PALMER - Alaskan pilots accustomed to landing on a remote gravel runway and having their aircraft damaged by rocks may soon be able to make softer landings - on grass runways.
To minimize expensive repairs to dinged propellers or holes in airframes and promote safety, the University of Alaska Fairbanks' Matanuska Experimental Farm recommends grass air strips, planted with hardy varieties. It's a softer surface, meaning longer takeoffs and landings, but it could save an expensive repair.
To make them work, pilots have to forget what they know about planting grass in their front yards.
"People try to establish runway grass like they establish their home lawns," said Stephen Brown, an agriculture and horticulture agent for the university's Cooperative Extension Service. "That will work, but it's much, much more expensive and you can end up with some problems, like soft spots."
The extension last year planted grass onto a gravel runway at Talkeetna. The results were so successful, Brown is touting the method for runways for Barrow, America's northernmost community.
Matt Freeman, Federal Aviation Administration project manager for the airports division, said Alaska has 327 private use airports registered with the agency.
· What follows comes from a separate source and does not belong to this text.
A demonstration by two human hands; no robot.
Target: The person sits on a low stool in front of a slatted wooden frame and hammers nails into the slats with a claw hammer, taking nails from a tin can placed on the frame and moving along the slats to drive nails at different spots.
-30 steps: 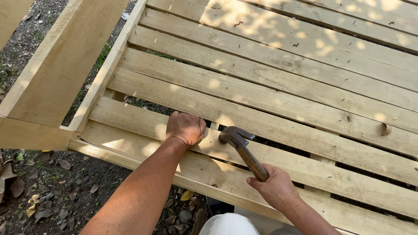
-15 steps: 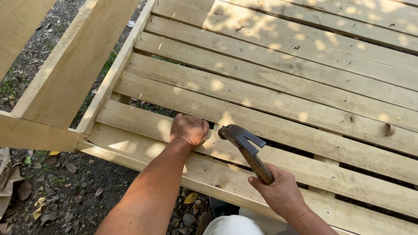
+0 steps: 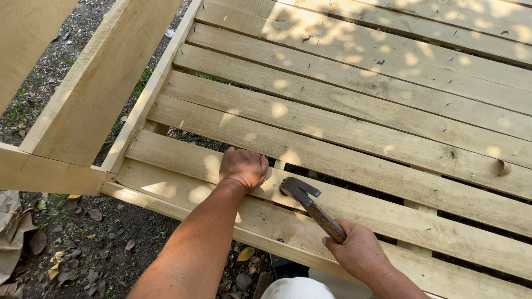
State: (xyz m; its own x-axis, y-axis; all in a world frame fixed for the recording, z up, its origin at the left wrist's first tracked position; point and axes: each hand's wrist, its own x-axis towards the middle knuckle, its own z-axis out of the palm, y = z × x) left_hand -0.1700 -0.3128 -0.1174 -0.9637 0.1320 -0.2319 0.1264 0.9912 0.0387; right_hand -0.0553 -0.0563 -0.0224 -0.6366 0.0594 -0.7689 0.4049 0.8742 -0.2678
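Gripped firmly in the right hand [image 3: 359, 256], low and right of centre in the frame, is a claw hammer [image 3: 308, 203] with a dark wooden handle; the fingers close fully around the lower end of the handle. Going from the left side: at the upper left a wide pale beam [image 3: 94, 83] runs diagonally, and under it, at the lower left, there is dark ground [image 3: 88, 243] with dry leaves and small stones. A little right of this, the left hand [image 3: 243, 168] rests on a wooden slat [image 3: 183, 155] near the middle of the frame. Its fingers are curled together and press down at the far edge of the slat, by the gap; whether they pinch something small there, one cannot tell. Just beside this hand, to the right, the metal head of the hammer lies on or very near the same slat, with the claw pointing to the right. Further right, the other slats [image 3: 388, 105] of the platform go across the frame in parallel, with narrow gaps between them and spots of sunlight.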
That includes sea plane bases and heliports, he said, but there are other landing strips not registered.
Freeman agreed there are more abrasions to airplanes from landing on gravel instead of asphalt or concrete.
"Landing gear pushes gravel into the belly of an airplane or wherever it may go," he said.
Brown, who holds a doctorate in environmental science, has been in Alaska for two years and is constantly on the prowl for putting research to use.
When the developer of a Talkeetna air park - a subdivision with an air strip that lets pilots taxi up to their homes - called to ask how much topsoil he would need to grow a grass on his gravel air strip, cooperative extension officials estimated it would cost him $50,000, then made him an offer he didn't refuse: planting hardy grass right on the gravel.
They planted last August and saw the results in June. "He's got the most beautiful runway you can imagine," Brown said.
There are no bare spots, just the occasional bear spot. "The grizzly bears love to graze on it," Brown said. A low pass by an airplane chases them off.
The keys to the operation are varieties of red fescue, a grass species found all over the world. One subspecies is Arctared Red Fescue, which Brown recommends for air strips in colder regions north of the Alaska Range. If left to go to seed, it grows about 12 inches tall - just enough to make it "really spooky" for pilots when landing, Brown said.
"You can't see what's under there," he said, and at that height, it may mean mowing.
South of the Alaska Range, he recommends Boreal Red Fescue, which grows only to about 8 inches but is less hardy. Red fescue grows in clumps and loves gravel.
"It's a very aggressive grass, and the way it grows, it forms its own sod as it grows," Brown said. Over time, it grows a thin layer over rocks.
"It's like putting netting down on the rocks as it matures," Brown said.